Type of presentation: Oral

IT-2-O-2157 An alternative normalization method for quantitative STEM

Martinez G. T.1, Jones L.2, Béché A.1, Verbeeck J.1, Nellist P. D.2, Van Aert S.1
1Electron Microscopy for Materials Science (EMAT), University of Antwerp, Antwerp, Belgium, 2Department of Materials, University of Oxford, Oxford, United Kingdom
gerardo.martinez@uantwerpen.be

Techniques such as annular bright-field (ABF) or high-angle annular dark-field (HAADF) scanning transmission electron microscopy (STEM) have become widely used in quantitative studies because of the possibility to directly compare experimental and simulated images when the experimental data is expressed in units of ‘fraction of incident probe’ [1]. This is achieved by subtracting by the amplifier’s ‘black-level’ normalizing the experimental image by the mean sensitivity of the annular detector. Since the detector response is spatially inhomogeneous [2], a ‘detector sensitivity’ profile needs to be included in image simulations in order to account for these irregularities. Unfortunately, the quantification procedure now becomes both experiment and instrument specific, with new simulations needing to be carried out for the specific response of each instrument’s detector. This not only impedes the comparison between different instruments but can also be computationally very time consuming.

In this work, we propose an alternative method for normalizing experimental data in order to compare these with simulations that consider a homogenous detector response. To achieve this, we determine the electron flux distribution reaching the detector by means of a camera length series, which is then used to determine the corresponding weighting of the detector response. Figure 1a) shows the detector scan and b) its corresponding active area. The electron flux reaching the active area of the detector is shown in Figure 1 c), which was determined using a camera length series (Figure 2). Next, after normalizing this flux profile to unity, it is multiplied pixel-wise with the experimental detector map, Figure 1d), in which the detector response inhomogeneity is clearly observed. By integrating Figure 1d), we obtain an overall ‘flux-weighted detector sensitivity’ value, which can be used for the experimental data normalization. To validate the proposed methodology, we simulated a [100] oriented Pt crystal using the StemSim software under the frozen lattice approach [3]. The simulations considered homogeneous and inhomogeneous detector sensitivities for 60 – 190 mrad detector acceptance angles. Figure 3 shows that the total intensity for a simulation considering inhomogeneous detector sensitivity followed by electron flux weighting (analogous to experimental conditions) is in perfect agreement with simulations performed with homogeneous detector sensitivity (the ideal case).

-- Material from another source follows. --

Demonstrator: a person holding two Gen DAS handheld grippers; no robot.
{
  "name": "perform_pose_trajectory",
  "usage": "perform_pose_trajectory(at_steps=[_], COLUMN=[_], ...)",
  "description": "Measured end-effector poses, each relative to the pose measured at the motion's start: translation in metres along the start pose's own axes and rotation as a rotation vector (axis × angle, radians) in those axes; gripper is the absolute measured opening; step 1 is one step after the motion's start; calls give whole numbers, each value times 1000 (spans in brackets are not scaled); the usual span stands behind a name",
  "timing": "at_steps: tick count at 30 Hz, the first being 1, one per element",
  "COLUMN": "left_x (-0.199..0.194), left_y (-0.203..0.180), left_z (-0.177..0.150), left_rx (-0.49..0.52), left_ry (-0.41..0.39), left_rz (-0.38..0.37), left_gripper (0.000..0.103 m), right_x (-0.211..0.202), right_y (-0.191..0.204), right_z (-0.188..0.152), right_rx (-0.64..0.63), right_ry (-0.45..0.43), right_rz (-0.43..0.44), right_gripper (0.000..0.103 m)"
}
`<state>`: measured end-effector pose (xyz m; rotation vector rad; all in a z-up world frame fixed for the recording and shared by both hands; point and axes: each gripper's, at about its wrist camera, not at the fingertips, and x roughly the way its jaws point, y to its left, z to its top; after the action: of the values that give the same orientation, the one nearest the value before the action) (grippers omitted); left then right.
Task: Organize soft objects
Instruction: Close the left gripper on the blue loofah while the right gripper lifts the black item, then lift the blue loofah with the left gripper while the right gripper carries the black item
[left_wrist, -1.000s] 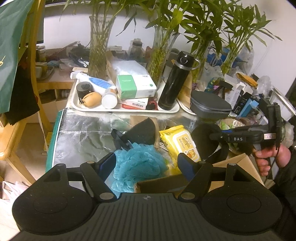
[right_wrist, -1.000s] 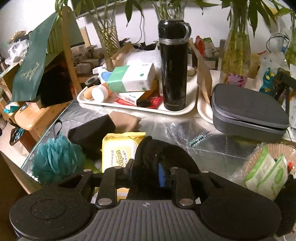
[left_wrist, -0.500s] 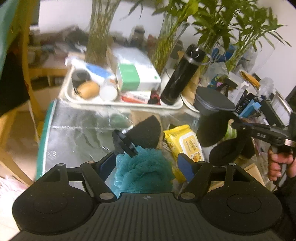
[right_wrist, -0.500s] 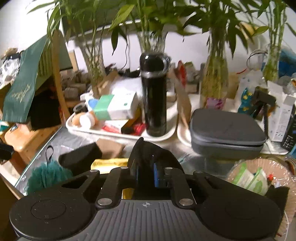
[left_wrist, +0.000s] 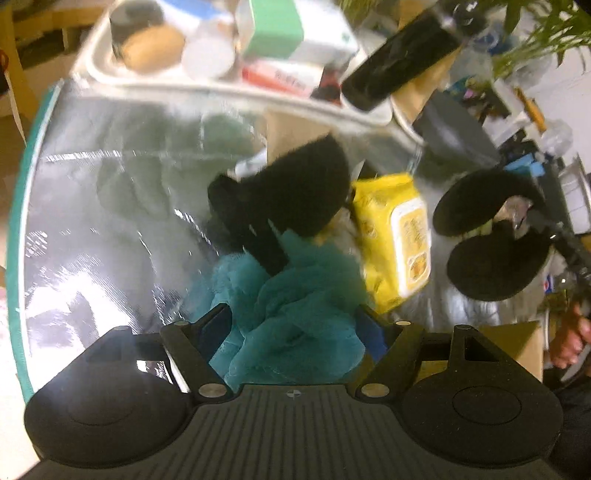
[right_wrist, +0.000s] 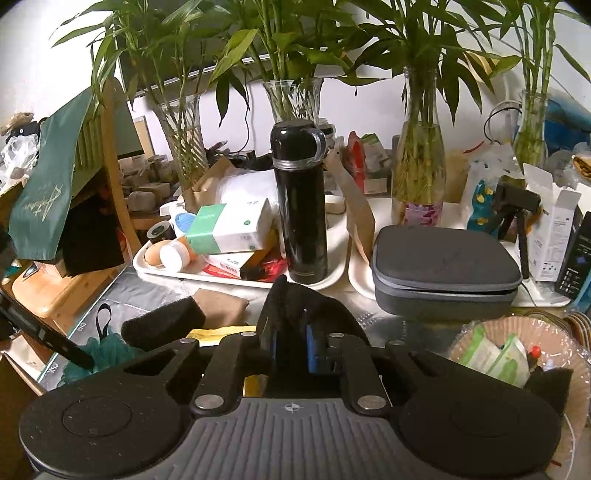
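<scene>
while the left gripper (left_wrist: 291, 325) has its jaws apart, just closing around the teal bath pouf (left_wrist: 288, 314) low in the frame on the bench (left_wrist: 110, 192), the right gripper (right_wrist: 291, 343) stays clamped on a black fuzzy pad (right_wrist: 314, 306).
</scene>
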<state>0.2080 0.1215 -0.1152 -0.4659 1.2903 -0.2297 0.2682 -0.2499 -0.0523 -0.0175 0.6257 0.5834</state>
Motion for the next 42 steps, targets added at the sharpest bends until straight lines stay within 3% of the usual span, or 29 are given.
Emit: perform_pose_trajectory(at_steps=[1,2,5,8,16,21,28,34,42], left_x=[3,5,-1,-9,-42,-74,-113,-141,-170], left_y=[3,5,4,0,-14,-33,-66,-86,-109], left_z=[0,-1,-4,-8,-11,-18,-34,-56,-98], left_rx=[-16,-36,-39,-22,6,71,157,198,249], left_ry=[13,19,0,-31,-194,-338,-481,-546,-582], left_rz=[-13,-25,-43,-17,74,95,147,146,104], left_gripper=[53,46,32,25,21,20,20,20,20], right_x=[0,0,-2,-7,-34,-69,-122,-159,-189], right_y=[0,0,0,4,6,5,20,38,64], right_z=[0,0,1,2,11,25,41,42,29], right_rx=[0,2,1,-25,-13,-16,-38,-45,-46], right_ry=[-1,-2,-3,-12,-70,-130,-179,-195,-153], right_rz=[0,1,8,19,22,10,16,62,143], right_gripper=[17,17,17,16,15,15,15,15,16])
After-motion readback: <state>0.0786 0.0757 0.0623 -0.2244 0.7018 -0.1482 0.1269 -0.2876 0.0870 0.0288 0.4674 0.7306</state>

[1] J. M. Lebeau and S. Stemmer, Ultramicroscopy 108 (2008), p.1653-8
[2] K. MacArthur, L. Jones, and P. Nellist, Journal of Physics: Conference Series (2013)
[3] A. Rosenauer and M. Schowalter, Springer Proceedings in Physics, vol. 120 (2007), p. 169–172.


Funding from the FWO Flanders, the EU FP7 (312483 - ESTEEM2), and the UK Engineering and Physical Sciences Research Council (EP/K032518/1) is acknowledged.

Fig. 1: Proposed flux-weighted normalization steps: a) experimental detector map, b) detector active area, c) determined flux pattern using camera length series, and d) flux-weighted sensitivity resulting from product of plots a) and c).

Fig. 2: Measured electron flux distribution from simulated camera length series. Using this plot, Figure 1c) is computed for the detector active area.

Fig. 3: Total scattered intensity for homogeneous (blue) and inhomogeneous (black) detector sensitivity. Red circles correspond to the total scattered intensity of inhomogeneous detector sensitivity after electron flux weighted normalization.